◆ **Task prompt**
Copy out the complete listing, word for word.
-------------------------
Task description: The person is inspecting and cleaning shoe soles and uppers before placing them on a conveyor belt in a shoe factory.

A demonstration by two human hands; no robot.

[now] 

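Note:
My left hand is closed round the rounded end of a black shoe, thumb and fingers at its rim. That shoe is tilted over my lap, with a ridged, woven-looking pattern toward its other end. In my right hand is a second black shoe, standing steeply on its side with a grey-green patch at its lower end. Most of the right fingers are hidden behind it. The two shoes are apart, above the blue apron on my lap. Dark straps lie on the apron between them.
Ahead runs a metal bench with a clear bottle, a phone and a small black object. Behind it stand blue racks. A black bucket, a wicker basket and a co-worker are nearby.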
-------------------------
◆ **Response below**
Task description: The person is inspecting and cleaning shoe soles and uppers before placing them on a conveyor belt in a shoe factory.

A demonstration by two human hands; no robot.

[now] 

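Note:
My left hand is closed round the rounded end of a black shoe, thumb and fingers at its rim. That shoe is tilted over my lap, with a ridged, woven-looking pattern toward its other end. In my right hand is a second black shoe, standing steeply on its side with a grey-green patch at its lower end. Most of the right fingers are hidden behind it. The two shoes are apart, above the blue apron on my lap. Dark straps lie on the apron between them.
Ahead runs a metal bench with a clear bottle, a phone and a small black object. Behind it stand blue racks. A black bucket, a wicker basket and a co-worker are nearby.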

This answer is now complete.